What to work on — Write the lines out again, from the top of the material to the line containing "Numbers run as", pictures excluded.

━━━━━━━━━━━━━━━━

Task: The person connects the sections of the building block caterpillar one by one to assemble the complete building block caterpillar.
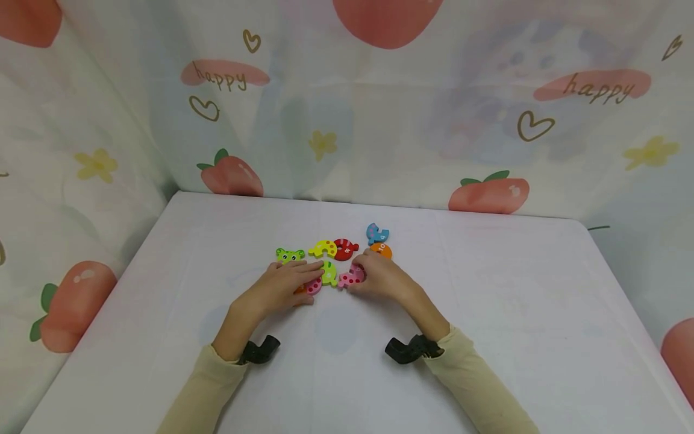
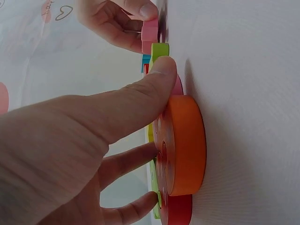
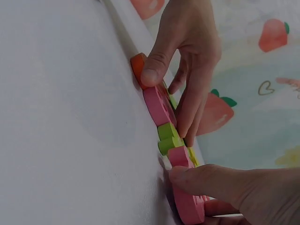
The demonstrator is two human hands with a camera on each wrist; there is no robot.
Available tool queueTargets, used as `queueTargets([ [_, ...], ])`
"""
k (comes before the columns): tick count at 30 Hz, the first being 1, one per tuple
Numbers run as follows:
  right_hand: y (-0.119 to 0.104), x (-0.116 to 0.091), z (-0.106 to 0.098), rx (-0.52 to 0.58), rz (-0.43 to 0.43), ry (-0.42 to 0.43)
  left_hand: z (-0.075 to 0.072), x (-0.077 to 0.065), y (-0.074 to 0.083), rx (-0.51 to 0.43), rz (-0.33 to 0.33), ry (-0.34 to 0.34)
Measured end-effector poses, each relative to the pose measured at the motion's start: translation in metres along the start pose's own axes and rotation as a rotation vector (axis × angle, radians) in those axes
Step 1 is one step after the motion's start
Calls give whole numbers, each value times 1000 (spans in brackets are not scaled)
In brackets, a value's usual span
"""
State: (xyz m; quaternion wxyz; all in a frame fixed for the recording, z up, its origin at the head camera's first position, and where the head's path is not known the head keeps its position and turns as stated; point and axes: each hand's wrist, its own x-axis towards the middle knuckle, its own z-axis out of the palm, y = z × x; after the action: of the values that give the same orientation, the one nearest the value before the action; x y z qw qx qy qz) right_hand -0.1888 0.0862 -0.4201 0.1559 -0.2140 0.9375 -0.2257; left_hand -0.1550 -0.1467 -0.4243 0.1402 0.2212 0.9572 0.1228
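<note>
In the head view, my right hand [image 1: 386, 276] pinches a pink spotted puzzle piece [image 1: 352, 276] between thumb and fingers, just right of a light green piece [image 1: 329, 274]. My left hand [image 1: 279, 284] rests with fairly straight fingers over the joined pieces, its fingertips near the green one. Its thumb touches the near edges of an orange piece [image 2: 187, 145] and another pink piece [image 3: 157, 105]. A red piece [image 2: 179, 209] lies beside the orange one in the left wrist view. The right wrist view shows the held pink piece [image 3: 187, 206] close against the green piece; whether they interlock I cannot tell.
A green animal-head piece [image 1: 290, 255] with eyes lies beyond my left hand. Yellow [image 1: 324, 248] and red [image 1: 345, 249] pieces sit together behind the row. Blue [image 1: 376, 234] and orange [image 1: 382, 249] pieces lie beyond my right hand. A printed curtain [image 1: 379, 120] borders the white table [image 1: 488, 289].
</note>
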Motion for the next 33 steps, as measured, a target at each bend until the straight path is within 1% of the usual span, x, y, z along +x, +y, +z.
queueTargets([
  [3, 5, 2, -1, -14, 12, 11, 0, 0, 0, -3, 6, 7],
  [8, 7, 4, -1, -42, 7, 22, -1, -1, 0, -9, 23, 18],
  [14, 6, 4, -2, -47, 21, 5, -2, -1, 0, -20, 30, 22],
  [17, 8, 3, -6, -18, 23, -16, -2, -1, 0, -20, 30, 20],
  [20, 13, 2, -14, 22, 22, -13, -2, -1, 1, -21, 25, 14],
  [23, 19, 3, -21, 58, 28, 38, -3, -1, 2, -26, 15, 8],
  [26, 28, 5, -24, 78, 33, 120, -3, -1, 1, -28, 20, 12],
  [33, 47, 12, -18, 67, 75, 340, -1, -2, -3, 22, 54, 0],
])
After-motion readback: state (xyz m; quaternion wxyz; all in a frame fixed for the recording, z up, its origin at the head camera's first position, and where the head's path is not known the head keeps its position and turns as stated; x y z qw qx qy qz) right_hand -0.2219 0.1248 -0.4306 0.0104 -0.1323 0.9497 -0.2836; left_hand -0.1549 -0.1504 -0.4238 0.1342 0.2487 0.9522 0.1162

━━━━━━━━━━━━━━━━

Result of this exercise —
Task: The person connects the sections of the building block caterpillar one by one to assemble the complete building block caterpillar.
The demonstrator is two human hands with a camera on each wrist; there is no robot.
Available tool queueTargets, used as `queueTargets([ [_, ...], ])`
"""
k (comes before the columns): tick count at 30 Hz, the first being 1, one per tuple
Numbers run as follows:

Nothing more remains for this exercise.